Paul Fisher | 11 June 2019

Auto retail data group publishes 2019 report on the state of the UK car retail market. Electrification, consolidation and changes in ownership models are having a real effect.

The 2019 Insight Report from Cox Automotive shows UK car retail market under pressure from the structural challenges facing OEMs.

Sizeable research and development investment into EVs and battery production , coupled with weak demand in the market for new vehicles, has put the profitability of the automotive manufacturers under pressure, it reports.

“Against a backdrop of declining profits, many of these companies have reviewed their cost base, looking for ways to reduce costs and inefficiencies from supply chains and distribution networks.” says report co-author Owen Edwards, associate director, Grant Thornton.

Consolidation of dealerships will continue
Consolidation has characterised the franchise dealer sector for a number of years, and the number of franchise outlets has declined.

Cox believes that rationalisation will continue, the larger dealer groups will become bigger with fewer franchise outlets.

Changes in car buying habits are changing the dealers’ traditional role.

“Longer-term, changing consumer behaviours have accelerated the need for both manufacturers and dealers to invest in e-commerce,” says Philip Nothard, customer insight and strategy director, Cox Automotive UK.

“In my view, success in this area will be achieved by using digital tools to improve the customer journey, rather than attempting to duplicate the physical dealership experience online.”

Changing consumer demand
The report notes a change in the way that consumers purchase vehicles will mean that the sales process will have to evolve to meet the consumers’ demands. Additionally, there will also be changes to the way in which consumers prefer to finance their vehicles.
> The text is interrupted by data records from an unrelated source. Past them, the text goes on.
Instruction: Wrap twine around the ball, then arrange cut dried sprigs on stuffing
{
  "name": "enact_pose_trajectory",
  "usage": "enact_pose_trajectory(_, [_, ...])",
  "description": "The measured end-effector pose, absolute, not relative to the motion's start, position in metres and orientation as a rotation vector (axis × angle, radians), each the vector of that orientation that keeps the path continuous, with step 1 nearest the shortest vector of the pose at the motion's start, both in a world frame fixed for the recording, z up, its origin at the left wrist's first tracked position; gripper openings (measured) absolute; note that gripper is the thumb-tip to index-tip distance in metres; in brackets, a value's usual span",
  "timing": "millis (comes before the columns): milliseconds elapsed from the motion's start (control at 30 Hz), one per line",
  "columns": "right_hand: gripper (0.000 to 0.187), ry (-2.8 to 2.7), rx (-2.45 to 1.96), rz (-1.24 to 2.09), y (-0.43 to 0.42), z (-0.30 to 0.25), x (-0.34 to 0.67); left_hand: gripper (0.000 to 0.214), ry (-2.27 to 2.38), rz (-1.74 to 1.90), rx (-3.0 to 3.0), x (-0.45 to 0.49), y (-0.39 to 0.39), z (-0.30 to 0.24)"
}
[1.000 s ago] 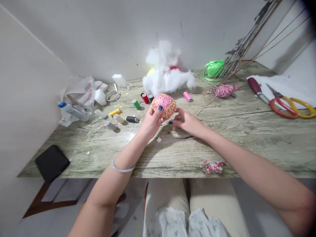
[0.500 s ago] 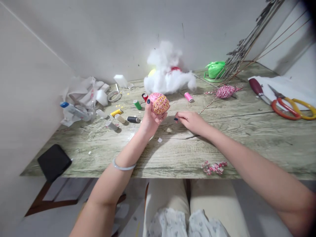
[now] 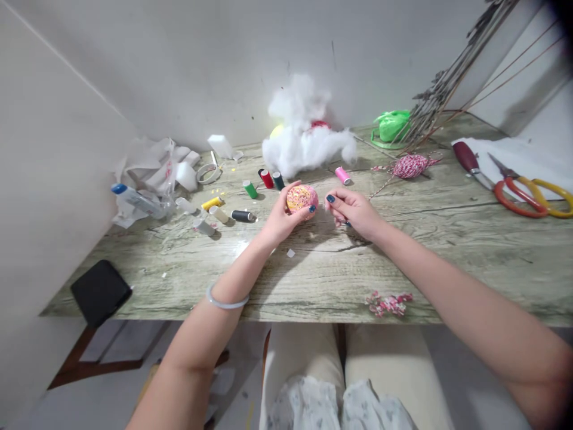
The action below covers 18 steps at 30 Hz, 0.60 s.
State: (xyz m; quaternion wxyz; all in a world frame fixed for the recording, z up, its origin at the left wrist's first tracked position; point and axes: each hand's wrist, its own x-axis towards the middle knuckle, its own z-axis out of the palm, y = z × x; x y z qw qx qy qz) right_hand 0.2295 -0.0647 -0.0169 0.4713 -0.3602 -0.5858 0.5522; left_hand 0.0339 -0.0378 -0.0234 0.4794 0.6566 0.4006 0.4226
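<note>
My left hand (image 3: 278, 223) is wrapped round a ball (image 3: 301, 200) of mottled yellow and pink yarn, held just above the table. Close by on the right, my right hand (image 3: 353, 212) is closed in a pinch, with fingertips near the ball. What it pinches is too small to make out. A thin twisted cord (image 3: 380, 187) runs from a red-and-white yarn bundle (image 3: 410, 166) toward my right hand and passes out of sight behind it. Thread spools lie around, among them a pink spool (image 3: 342, 175), a red spool (image 3: 267, 178) and a dark green spool (image 3: 278, 181).
White stuffing (image 3: 308, 149) is heaped against the wall. Scissors (image 3: 532, 190) and a dark red-handled tool (image 3: 468, 158) lie at right, near dried stems (image 3: 441, 95). Black spool (image 3: 242, 216), glue bottle (image 3: 136, 200) and black case (image 3: 101, 291) are at left; pink-white scraps (image 3: 388, 303) near the front edge.
My left hand has turned the ball and shifted it right and slightly down, uncovering the dark green spool. My right hand has risen slightly and rotated, its thumb now on top.
</note>
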Motion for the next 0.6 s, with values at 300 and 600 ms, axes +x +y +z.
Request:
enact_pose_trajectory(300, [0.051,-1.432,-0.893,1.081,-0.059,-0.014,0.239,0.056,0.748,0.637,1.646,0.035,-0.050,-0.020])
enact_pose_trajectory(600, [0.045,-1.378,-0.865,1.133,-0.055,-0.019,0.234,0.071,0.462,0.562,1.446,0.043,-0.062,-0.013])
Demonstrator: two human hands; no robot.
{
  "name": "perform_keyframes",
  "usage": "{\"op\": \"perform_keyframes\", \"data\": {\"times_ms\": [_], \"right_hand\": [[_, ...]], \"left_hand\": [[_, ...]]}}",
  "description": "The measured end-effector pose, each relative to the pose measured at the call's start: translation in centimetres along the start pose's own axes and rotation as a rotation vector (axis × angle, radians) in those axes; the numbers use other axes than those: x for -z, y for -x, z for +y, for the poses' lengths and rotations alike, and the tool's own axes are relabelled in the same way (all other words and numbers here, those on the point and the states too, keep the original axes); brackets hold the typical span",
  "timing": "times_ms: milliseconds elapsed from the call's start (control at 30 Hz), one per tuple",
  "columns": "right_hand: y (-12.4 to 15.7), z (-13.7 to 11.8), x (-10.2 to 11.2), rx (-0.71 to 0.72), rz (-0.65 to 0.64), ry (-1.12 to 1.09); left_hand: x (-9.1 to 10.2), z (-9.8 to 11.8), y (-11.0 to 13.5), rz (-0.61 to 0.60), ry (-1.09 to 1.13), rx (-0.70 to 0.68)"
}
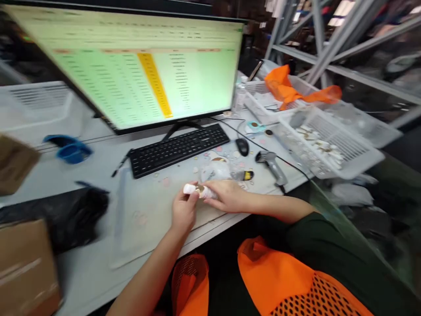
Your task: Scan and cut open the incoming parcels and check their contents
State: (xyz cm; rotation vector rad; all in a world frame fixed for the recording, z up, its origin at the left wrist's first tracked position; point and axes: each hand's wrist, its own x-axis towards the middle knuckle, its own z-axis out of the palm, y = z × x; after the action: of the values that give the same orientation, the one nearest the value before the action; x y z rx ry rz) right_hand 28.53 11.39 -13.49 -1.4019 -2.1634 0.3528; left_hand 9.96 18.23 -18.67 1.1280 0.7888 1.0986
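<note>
Both my hands meet over the front of a grey desk (98, 267). My left hand (184, 210) is closed, pinching the white capped end of a small white bottle (199, 190). My right hand (228, 196) is wrapped round the other end of the same bottle, which lies on its side just above the desk. A clear plastic bag (219, 170) with small items lies right behind my hands. The picture is blurred by motion.
A black keyboard (177, 148), a mouse (242, 146) and a large monitor (138, 66) stand behind. A barcode scanner (272, 165) lies at right, near white baskets (329, 145) of small parts. Cardboard boxes (26, 267) and a black bag (62, 217) lie at left.
</note>
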Motion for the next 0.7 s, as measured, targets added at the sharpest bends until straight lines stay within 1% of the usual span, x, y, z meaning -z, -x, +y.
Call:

Meet some men from the motor trade.

The personal vehicle market is also evolving with increased growth in Personal Contract Hire as consumers once again become used to other payment processes. Further disruption is expected in the consumer vehicle financing market with the entrance of new disruptor companies.

The big losers according to the report are diesel sales. Values of used diesels are simply not sustainable. “As diesel’s decline is accelerated by advances in technology, the roll-out of fast charging infrastructures, more affordable EVs and the adoption of low emission zones in other cities, so their value will follow suit.” it says.